Japanese thoroughbred racehorse

Hishi Amazon (ヒシアマゾン) was a Japanese thoroughbred racehorse and broodmare in Japan and the United States.

Hishi Amazon was born in the United States and trained in Japan. She won the 1993 JRA Award for Best Two-Year-Old Filly, the 1994 JRA Award for Best Three-Year-Old Filly, and the 1995 JRA Award for Best Older Filly or Mare.
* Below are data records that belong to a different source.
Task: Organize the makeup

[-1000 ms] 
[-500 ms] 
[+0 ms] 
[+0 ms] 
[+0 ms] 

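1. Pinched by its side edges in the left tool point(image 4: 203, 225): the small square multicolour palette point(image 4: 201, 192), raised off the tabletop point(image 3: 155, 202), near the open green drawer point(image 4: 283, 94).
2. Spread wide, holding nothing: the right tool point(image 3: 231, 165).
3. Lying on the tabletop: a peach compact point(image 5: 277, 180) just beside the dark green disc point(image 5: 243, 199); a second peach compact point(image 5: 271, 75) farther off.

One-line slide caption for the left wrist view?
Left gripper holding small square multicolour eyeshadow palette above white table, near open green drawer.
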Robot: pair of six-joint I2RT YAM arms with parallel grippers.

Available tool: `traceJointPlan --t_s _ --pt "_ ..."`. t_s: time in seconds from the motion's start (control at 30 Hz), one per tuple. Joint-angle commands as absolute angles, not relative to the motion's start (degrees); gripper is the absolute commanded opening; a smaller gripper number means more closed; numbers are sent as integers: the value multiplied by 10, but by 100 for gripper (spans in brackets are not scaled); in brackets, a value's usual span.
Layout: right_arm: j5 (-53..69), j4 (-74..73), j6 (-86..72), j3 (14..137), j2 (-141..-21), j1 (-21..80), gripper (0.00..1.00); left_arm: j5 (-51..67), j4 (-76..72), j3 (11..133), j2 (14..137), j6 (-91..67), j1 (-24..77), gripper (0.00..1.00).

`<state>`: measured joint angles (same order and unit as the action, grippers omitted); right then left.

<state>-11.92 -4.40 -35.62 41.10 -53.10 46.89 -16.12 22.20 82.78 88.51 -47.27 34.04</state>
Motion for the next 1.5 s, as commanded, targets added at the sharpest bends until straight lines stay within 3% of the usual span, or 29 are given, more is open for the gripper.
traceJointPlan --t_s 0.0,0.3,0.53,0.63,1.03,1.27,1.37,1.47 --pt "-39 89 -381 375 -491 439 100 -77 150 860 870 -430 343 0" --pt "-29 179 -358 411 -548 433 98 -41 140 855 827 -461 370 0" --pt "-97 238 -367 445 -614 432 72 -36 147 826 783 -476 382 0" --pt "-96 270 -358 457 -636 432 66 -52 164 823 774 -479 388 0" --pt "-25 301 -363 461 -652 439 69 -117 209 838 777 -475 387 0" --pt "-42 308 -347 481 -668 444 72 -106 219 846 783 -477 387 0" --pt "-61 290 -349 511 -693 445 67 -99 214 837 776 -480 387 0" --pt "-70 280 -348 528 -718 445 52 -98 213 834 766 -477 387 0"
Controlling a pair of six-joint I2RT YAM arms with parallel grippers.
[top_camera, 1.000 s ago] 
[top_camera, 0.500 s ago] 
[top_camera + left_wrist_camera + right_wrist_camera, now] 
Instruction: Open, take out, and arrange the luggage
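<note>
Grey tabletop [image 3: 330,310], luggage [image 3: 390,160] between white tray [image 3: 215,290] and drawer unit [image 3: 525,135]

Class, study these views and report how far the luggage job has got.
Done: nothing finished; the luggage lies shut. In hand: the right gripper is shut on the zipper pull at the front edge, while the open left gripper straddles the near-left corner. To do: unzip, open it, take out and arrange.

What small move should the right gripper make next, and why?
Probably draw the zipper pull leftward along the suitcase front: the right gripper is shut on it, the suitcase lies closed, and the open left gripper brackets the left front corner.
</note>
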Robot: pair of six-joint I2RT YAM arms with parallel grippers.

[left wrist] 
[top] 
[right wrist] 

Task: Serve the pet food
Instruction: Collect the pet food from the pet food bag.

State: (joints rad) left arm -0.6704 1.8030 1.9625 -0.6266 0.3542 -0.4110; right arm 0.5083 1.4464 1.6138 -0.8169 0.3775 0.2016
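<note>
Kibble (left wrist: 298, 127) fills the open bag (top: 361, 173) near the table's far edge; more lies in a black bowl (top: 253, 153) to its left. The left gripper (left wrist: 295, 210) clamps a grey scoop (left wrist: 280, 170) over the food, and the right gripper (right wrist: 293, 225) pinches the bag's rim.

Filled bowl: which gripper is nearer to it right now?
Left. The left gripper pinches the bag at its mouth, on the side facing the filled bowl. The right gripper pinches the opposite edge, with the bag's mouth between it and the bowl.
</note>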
Her main jockey was Eiji Nakadate, only being jockeyed by someone else in the second race after her debut and her final race at the Arima Kinen.

== Overview ==
Hishi Amazon's racing career was marked both by the JRA's still-severe restrictions on foreign-born horses and also how well she competed against colts and stallions in spite of those restrictions. At the time, foreign-born horses weren't allowed to compete in the Classic races, and as a filly, Hishi Amazon's options for G1 races were limited.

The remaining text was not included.